Aim of the exercise: Among the lines below, which ones contain the word "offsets"? Copy every such line.

Data for this task:

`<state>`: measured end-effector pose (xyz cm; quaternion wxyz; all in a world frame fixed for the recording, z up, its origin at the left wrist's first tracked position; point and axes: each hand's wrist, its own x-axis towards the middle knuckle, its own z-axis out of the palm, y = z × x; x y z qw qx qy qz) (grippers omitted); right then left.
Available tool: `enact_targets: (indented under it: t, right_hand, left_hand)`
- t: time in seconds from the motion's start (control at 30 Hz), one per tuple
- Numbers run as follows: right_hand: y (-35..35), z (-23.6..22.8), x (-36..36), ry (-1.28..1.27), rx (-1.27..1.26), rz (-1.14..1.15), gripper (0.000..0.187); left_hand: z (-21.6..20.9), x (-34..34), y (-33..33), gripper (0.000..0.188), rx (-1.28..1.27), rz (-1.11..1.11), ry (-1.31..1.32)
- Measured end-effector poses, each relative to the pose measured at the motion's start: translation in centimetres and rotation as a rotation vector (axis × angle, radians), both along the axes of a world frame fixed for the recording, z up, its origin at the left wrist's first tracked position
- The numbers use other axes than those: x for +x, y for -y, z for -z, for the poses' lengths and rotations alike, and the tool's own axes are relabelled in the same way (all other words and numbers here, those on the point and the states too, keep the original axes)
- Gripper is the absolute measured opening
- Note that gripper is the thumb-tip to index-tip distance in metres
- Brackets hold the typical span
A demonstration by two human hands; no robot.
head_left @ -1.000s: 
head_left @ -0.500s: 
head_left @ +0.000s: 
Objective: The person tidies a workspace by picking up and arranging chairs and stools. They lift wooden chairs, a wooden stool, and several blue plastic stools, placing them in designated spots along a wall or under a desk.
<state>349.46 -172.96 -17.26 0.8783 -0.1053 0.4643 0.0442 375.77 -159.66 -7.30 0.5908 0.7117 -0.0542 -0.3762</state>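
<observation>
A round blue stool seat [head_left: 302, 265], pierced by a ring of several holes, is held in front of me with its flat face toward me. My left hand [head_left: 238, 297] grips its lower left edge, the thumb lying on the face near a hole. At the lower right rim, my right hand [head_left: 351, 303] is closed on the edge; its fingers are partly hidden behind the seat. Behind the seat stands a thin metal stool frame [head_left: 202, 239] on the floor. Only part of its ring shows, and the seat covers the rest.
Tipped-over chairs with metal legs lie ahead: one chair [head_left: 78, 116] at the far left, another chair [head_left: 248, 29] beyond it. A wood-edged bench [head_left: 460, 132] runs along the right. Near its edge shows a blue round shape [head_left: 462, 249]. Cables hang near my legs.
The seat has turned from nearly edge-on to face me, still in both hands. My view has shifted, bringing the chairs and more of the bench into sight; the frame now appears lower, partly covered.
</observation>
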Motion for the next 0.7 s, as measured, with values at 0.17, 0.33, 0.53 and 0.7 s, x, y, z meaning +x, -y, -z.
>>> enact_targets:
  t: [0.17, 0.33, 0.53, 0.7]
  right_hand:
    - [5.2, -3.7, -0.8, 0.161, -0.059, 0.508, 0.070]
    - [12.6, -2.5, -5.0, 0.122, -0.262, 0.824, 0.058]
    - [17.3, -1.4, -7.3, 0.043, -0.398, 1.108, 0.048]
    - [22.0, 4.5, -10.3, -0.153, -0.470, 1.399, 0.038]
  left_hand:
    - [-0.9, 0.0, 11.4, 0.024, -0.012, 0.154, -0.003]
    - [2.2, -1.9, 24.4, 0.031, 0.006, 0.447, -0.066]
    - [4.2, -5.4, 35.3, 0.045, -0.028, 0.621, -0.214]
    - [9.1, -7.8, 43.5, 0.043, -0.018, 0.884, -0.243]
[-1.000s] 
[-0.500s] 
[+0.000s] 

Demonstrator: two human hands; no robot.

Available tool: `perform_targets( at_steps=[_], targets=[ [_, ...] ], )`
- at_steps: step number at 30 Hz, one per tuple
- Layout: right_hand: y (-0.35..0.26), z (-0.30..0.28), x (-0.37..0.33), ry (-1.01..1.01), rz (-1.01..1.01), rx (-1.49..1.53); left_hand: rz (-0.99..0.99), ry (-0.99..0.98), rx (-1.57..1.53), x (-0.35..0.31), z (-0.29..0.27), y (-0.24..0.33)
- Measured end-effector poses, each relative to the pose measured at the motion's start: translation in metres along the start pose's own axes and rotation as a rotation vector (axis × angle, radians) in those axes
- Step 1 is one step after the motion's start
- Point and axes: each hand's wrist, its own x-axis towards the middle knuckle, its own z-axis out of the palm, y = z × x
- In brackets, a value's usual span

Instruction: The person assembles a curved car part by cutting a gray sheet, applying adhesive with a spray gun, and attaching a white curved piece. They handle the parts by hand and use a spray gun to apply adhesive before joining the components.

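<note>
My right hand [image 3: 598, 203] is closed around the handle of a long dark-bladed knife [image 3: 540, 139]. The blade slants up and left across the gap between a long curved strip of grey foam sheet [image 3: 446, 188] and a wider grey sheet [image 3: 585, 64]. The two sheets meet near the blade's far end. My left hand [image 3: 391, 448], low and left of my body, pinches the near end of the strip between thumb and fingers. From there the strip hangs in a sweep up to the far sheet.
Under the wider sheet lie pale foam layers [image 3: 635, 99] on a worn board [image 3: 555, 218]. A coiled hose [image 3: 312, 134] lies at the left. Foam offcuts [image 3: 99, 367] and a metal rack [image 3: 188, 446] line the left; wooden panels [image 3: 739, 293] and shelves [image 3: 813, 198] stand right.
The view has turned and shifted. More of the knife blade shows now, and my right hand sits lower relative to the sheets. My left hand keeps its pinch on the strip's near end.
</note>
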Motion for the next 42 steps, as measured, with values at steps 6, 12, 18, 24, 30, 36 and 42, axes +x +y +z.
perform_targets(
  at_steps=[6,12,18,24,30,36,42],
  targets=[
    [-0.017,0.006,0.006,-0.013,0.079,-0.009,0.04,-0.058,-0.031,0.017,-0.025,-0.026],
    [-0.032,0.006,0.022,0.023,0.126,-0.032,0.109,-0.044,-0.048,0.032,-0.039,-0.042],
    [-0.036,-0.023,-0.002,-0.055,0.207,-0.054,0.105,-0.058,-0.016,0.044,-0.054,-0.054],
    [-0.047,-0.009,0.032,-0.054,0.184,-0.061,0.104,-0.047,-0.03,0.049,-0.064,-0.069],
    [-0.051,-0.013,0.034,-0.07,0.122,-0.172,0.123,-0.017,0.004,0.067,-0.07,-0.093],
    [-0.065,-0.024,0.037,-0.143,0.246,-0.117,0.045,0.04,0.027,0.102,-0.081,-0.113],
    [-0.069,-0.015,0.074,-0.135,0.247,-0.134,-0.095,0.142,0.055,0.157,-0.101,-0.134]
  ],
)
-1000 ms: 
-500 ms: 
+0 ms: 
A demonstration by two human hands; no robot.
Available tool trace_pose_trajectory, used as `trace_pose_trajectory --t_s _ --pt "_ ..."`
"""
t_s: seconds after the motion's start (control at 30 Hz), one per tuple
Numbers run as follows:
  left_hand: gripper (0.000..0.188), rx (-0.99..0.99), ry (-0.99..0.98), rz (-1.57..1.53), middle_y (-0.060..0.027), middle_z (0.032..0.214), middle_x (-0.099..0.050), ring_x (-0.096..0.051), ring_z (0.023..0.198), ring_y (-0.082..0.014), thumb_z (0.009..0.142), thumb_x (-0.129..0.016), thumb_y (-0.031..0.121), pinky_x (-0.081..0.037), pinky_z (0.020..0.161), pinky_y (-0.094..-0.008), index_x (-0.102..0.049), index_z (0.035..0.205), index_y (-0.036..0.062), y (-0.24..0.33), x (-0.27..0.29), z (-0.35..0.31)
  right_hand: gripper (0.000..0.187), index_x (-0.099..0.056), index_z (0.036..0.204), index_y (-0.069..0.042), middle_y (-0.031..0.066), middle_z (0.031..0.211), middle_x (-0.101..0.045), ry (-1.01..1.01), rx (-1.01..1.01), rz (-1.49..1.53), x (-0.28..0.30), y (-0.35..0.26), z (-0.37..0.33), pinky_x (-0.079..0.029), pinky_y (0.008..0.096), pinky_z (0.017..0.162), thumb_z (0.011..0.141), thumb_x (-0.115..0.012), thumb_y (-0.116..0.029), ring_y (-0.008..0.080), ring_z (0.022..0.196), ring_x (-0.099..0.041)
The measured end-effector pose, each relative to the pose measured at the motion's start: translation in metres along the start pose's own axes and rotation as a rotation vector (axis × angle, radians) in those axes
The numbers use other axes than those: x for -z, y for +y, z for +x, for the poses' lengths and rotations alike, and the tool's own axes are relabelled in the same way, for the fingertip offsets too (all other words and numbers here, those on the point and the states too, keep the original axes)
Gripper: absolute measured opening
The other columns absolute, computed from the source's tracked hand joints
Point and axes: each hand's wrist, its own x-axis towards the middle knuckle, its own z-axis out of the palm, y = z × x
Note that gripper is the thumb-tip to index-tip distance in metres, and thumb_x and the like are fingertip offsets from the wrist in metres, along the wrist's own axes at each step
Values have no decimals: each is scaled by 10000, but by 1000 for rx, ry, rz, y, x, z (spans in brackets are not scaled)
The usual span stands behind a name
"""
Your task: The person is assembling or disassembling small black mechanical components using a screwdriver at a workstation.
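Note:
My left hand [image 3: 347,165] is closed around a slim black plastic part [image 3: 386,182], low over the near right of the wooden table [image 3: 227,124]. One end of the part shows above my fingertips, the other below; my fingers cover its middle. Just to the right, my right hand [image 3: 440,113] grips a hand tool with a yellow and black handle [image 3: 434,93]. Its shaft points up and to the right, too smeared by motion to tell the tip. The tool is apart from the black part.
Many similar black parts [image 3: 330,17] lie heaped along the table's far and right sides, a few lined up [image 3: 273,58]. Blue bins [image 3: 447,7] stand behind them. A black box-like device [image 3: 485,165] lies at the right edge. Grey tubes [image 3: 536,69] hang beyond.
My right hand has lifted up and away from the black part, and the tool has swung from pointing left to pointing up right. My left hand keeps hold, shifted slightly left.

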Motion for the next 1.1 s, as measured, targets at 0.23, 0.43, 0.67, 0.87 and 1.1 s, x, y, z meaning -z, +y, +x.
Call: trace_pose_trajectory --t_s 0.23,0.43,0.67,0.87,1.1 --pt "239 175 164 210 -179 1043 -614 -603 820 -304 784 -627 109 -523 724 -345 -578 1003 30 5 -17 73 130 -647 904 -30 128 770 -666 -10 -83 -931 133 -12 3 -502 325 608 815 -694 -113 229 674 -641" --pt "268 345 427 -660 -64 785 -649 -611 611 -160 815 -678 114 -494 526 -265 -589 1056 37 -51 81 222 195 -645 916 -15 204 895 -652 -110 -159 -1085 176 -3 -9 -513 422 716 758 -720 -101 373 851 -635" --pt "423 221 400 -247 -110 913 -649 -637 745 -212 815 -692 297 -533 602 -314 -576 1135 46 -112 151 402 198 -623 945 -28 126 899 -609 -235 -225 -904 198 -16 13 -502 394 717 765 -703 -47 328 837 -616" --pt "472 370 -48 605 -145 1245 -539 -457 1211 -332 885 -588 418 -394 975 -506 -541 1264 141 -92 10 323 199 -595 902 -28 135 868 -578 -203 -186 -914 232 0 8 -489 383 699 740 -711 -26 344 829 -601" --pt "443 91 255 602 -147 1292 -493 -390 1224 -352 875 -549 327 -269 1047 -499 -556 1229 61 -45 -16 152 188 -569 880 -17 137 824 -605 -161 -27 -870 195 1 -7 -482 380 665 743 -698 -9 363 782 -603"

Exercise output:
The numbers use other axes than those: x for -z, y for +y, z for +x, for the poses' lengths and rotations alike, and the tool's own axes are relabelled in the same way, for the fingertip offsets too (all other words and numbers here, those on the point and the states too, keep the original axes)
Note that gripper is the thumb-tip to index-tip distance in metres, and thumb_x and the like are fingertip offsets from the wrist in metres, along the wrist's own axes at each step

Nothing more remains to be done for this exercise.